Miss Williams-Martin's Treatment of Mr. Khalid

[22].         The central issue at the heart of the evidence led at the Inquiry was Miss Williams-Martin's treatment of Mr. Khalid when she saw him at the gym. And even there the crucial issue is in short compass.

 

 

(a) The Time of the Examination

[23].         There are difficulties in reconciling all the evidence about the precise chronology of Mr. Khalid's attendance at the gym and his return to his cell. The best evidence about both when he left for the gym and when he returned to his cell is that of Miss Borthwick. Mr. Stitt, although in many ways a valuable and reliable witness, was not precise as to time (he was not really pressed on the point). Miss Borthwick said that the prisoners left for the gym at 13.50. She was quite precise on the point and justified her evidence by reference to other regular times for locking and unlocking cells. Likewise she was quite precise that Mr. Khalid had returned at 15.15. Again, she related this to other relevant times. Her evidence was consistent with that of Mr. McIntyre who was not quite so exact. Both were entirely credible and reliable.

[24].         The time to walk to the gym was about a minute or so. So, allowing for changing (I heard no evidence about that), Mr. Khalid was likely to have started his exercise about 1.55/14.00. Mr. Stitt said that the exercise lasted about 40 to 45 minutes. The only other evidence about that came from Mr. Ullah who said it lasted about one hour. It was not clear whether he was including in that any changing time.
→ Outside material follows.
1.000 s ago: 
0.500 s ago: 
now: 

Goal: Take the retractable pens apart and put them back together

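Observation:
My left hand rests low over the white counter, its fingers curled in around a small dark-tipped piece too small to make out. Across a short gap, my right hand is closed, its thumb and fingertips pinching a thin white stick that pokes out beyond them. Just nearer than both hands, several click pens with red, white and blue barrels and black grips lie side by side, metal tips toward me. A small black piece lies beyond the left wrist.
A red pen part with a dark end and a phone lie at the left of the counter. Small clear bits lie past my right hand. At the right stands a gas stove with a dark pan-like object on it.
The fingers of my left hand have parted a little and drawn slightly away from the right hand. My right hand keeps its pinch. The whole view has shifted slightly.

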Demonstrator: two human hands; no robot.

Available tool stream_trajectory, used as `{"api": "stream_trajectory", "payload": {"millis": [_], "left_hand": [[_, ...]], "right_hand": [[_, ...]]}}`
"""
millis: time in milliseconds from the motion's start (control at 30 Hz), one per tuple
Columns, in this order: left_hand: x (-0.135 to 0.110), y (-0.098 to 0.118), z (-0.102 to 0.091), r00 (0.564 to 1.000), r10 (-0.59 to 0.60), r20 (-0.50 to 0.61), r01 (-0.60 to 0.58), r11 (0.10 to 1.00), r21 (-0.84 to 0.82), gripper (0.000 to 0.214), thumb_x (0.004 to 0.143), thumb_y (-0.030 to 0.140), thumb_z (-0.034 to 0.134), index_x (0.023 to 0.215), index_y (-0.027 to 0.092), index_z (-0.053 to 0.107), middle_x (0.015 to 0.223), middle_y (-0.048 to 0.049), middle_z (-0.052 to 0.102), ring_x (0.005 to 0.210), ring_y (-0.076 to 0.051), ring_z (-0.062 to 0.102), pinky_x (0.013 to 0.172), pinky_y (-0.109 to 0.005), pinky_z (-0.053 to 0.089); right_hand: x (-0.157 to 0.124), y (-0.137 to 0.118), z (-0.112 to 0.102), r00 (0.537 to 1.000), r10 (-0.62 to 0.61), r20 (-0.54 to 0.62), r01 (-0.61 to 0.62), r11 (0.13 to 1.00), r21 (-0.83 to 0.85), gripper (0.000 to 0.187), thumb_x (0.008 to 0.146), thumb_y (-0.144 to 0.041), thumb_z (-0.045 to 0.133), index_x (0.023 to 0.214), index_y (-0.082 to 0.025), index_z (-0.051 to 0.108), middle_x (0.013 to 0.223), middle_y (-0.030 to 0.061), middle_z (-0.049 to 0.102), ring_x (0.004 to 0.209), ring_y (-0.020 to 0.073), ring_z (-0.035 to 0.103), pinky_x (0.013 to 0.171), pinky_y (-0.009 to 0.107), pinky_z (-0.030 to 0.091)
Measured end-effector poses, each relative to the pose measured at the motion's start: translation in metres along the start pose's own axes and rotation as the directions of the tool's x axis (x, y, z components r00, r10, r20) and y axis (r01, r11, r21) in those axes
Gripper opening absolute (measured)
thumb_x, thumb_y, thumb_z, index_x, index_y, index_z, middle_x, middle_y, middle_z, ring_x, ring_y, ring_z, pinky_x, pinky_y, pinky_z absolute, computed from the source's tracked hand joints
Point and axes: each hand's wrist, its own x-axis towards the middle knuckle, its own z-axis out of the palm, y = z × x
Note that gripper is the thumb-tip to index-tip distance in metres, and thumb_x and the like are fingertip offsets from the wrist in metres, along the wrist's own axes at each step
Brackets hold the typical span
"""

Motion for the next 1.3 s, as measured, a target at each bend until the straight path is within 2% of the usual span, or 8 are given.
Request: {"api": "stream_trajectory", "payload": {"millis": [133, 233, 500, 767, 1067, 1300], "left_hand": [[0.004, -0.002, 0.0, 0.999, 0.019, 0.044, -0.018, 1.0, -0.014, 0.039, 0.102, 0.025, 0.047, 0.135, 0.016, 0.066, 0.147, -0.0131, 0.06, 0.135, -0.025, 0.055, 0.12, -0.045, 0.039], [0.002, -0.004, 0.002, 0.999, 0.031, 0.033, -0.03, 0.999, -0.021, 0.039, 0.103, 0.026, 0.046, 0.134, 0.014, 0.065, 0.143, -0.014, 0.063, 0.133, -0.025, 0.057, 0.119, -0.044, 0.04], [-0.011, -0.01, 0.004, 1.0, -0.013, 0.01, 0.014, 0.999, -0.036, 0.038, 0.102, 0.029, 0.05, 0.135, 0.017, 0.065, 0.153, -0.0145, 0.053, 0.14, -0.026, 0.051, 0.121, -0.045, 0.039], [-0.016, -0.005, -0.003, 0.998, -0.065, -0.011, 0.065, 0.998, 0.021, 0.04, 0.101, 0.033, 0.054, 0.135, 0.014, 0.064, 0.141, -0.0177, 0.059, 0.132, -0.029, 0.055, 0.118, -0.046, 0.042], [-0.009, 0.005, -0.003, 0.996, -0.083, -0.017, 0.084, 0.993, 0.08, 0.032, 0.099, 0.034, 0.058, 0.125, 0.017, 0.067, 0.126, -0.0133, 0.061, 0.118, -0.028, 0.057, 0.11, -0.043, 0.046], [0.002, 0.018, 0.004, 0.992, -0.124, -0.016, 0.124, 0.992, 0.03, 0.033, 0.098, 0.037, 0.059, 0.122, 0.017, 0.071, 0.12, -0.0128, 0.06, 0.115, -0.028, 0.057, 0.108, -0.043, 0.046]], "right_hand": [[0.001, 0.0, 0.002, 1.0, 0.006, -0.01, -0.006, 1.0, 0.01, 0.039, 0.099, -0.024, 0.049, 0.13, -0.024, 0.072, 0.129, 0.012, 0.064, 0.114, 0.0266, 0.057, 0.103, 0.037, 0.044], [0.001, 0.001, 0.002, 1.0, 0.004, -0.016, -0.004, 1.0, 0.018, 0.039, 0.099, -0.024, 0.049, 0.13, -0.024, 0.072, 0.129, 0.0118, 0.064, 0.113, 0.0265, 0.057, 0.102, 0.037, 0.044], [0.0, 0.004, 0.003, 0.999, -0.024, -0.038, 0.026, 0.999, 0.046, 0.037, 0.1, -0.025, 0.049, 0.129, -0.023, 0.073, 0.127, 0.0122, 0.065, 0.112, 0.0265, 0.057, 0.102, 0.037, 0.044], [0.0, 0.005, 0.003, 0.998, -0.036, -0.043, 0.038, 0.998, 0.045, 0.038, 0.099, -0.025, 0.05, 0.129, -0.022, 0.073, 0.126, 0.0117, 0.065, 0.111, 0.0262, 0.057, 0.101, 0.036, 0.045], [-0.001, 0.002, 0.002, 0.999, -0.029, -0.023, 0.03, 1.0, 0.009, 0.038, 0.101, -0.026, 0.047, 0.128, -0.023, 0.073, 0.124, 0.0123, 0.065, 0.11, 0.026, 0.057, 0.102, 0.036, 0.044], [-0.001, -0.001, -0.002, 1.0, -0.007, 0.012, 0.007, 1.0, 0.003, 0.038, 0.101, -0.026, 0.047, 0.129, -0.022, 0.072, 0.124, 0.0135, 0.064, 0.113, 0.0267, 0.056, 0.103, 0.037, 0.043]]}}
[25].         Mr. Stitt's evidence was that he noticed Mr. Khalid stooped over the machine about five minutes from the end of the exercise period. Mr. Ullah said that it was about half an hour into the exercise. Miss Williams-Martin initially said that she received the call at 14.30. Her nursing notes record an examination time of 14.30. But in cross examination she accepted that the correct time could be later and was prepared to accept that it might have been roughly 15.00. She said that she took about five minutes to get to the gym and then had to wait for Mr. Khalid to finish showering. That was confirmed by Mr. Stitt. So it would appear that her note is inaccurate and that the examination of Mr. Khalid commenced some time between 14.45 and 15.00. And that is consistent with the time of his return to his cell.

[26].         Mr. Ullah's evidence gave a different picture. He suggested a substantial wait before Miss Williams-Martin arrived and a further wait before the examination commenced - in all about half an hour. He spoke of banter between Miss Williams-Martin and other prisoners. That does not accord with the other evidence. And in cross examination and re-examination he was unsure about the time. I reject his evidence on this matter as unreliable.

(b) The Examination

[27].         The primary evidence about this came from Miss Williams-Martin. In addition, she had described what she had done, and what Mr. Khalid's condition was, to three other witnesses, Miss Borthwick, Dr. Sabur and Constable McKay. There was also the evidence of the nursing notes which she made. It was not the subject of challenge that she taken appropriate blood pressure and pulse measurements and that these were normal and did not point to any heart problem. That is recorded in her notes. She also said that she had asked Mr. Khalid if he had pain in his left arm, shoulder, neck or jaw and observed that he did not look clammy or pale. None of that is recorded in her notes. Nor is there any reference to his previous medical history of which she was aware or any questions about that or any question or response as to whether he had or was feeling nauseous. She said that she had asked Mr. Khalid if his chest pain had gone and that he replied that it had eased off. That is what she recorded in her notes. She went on to say that she followed this question by asking him if the pain had gone completely and that he nodded. None of that is recorded in the notes. She said that she advised Mr. Khalid not to go to work that afternoon, to rest in his cell and to take his GTN spray as a precaution. That is recorded in the notes.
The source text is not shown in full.